3.) Many high school and college level students who have an interest in the performing arts have already reached a certain level of excellence and proficiency. Many, also, are involved not only in studying a particular solo instrument, but might also be involved in the band, orchestra, chorus, and/or theater. As a result, they may be very familiar and interested in melodies by a composer like Andrew Lloyd Webber. I will often include one of my crossover transcriptions in a short program for this level of students, and I will spend a lot of time with them engaged in a Q&A session. Some may even be contemplating a career in the performing arts, and they no doubt will have lots of questions to ask, and be searching for many answers. What's it like attending a school like The Juilliard School? How is life on the road as a touring concert artist?
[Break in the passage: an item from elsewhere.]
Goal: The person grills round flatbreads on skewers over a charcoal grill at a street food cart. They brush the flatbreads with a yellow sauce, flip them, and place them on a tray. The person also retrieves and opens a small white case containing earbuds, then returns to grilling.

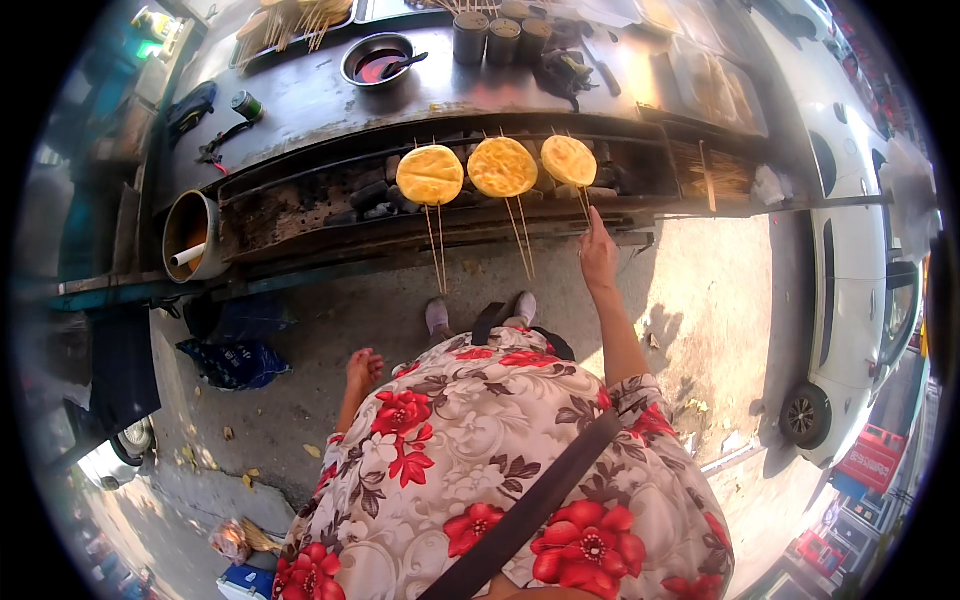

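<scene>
Three round flatbreads, each on a pair of wooden skewers, lie across a long charcoal grill (292, 214). My right hand (598, 255) grips the skewer ends of the right flatbread (568, 160), which is tilted a little. The middle flatbread (502, 167) is browned in patches. A crease crosses the left flatbread (430, 175); its skewers stick out towards me over the grill's front edge. My left hand (364, 367) hangs at my side, fingers loosely curled, with nothing seen in it. Dark charcoal pieces (369, 196) show between and beside the breads.
Behind the grill, a metal counter (300, 97) carries a bowl of red sauce (376, 60), metal shaker cans (471, 37), a knife (600, 69) and a small can (247, 106). A pot (213, 238) with a white handle stands at the grill's left end. A white car (847, 315) is at right.
</scene>
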Demonstrator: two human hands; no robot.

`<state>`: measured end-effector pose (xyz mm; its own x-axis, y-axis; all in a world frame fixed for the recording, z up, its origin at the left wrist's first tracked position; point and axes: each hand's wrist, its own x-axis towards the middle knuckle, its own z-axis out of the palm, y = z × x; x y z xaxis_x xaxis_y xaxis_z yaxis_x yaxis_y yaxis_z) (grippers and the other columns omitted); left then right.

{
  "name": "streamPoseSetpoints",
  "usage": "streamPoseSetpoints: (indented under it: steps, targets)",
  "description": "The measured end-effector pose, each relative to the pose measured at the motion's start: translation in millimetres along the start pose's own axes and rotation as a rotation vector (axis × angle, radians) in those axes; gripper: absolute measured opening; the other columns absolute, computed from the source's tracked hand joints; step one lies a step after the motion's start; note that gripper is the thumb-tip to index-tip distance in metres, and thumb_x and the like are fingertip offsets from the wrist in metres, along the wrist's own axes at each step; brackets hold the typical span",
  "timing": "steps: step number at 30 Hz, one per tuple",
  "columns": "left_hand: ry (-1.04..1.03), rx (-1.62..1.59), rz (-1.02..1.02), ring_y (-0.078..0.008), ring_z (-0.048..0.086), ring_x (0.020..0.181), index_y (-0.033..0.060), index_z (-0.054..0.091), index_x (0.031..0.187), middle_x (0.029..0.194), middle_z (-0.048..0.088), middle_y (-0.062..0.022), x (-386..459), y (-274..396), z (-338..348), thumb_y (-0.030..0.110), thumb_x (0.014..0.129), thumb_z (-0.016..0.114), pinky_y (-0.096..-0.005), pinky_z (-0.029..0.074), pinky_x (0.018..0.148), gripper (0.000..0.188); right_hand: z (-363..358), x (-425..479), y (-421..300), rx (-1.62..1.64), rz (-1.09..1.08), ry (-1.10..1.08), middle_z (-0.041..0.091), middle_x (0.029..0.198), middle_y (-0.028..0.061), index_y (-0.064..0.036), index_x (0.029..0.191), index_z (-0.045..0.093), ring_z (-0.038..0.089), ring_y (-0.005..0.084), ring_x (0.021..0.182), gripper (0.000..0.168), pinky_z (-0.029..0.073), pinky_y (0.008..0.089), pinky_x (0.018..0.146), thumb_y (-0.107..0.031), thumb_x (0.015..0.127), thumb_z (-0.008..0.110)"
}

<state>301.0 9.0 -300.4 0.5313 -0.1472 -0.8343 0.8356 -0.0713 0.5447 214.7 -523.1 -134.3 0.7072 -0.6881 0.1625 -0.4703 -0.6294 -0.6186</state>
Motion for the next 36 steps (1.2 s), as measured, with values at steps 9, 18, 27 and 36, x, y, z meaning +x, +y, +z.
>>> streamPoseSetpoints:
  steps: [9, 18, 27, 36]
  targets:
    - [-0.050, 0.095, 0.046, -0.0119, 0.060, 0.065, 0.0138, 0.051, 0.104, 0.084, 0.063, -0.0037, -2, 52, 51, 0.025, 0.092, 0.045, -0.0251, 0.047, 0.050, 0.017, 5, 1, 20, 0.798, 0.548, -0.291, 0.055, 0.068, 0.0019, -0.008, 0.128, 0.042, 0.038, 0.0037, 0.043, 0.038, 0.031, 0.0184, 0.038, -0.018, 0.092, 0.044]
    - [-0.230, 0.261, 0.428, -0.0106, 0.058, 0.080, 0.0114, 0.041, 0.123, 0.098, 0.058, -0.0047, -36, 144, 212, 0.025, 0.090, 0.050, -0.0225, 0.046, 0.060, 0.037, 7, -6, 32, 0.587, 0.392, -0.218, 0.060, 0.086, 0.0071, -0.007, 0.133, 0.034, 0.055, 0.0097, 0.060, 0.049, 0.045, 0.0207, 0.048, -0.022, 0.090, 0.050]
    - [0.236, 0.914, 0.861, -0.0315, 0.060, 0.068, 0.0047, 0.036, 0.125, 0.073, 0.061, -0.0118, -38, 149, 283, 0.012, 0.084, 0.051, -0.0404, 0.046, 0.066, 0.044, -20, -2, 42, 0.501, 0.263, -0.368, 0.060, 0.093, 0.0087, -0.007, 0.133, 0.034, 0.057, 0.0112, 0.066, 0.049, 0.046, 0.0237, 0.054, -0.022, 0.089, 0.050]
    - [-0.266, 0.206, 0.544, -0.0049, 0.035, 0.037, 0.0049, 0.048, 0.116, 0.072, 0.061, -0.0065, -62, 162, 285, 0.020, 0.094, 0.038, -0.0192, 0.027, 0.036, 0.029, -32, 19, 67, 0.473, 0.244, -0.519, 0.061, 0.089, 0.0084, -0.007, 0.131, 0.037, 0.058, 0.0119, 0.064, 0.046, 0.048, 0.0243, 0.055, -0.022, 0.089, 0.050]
Do you really have to practice all of those hours? How do you handle the business of nerves? Is it possible to keep all of that repertoire memorized?
Students at this stage enjoy the interaction, and certainly want to "pick your brain", especially if this is a field they might be interested in pursuing themselves. It is very important to treat them as adults, and take their questions seriously; at this point in their lives, they are beginning to genuinely understand and respect concepts of hard work and discipline; how important it is that they realize that no matter what field they decide to pursue, those two elements, coupled with sacrifice and sense of priorities, are all paramount to achieving success.
It is so gratifying to give an outreach program the afternoon before the concert, or the morning of the concert day, and see a student with his/her family come through the reception line following the performance. When I hear the words, "Mr. Pandolfi, I loved the outreach program so much, I went home and told my parents about it; we just had to come back and hear more!" Words like that touch my heart and reinforce my own belief that even if I inspire only one student at any outreach program, then I have truly accomplished something worthwhile.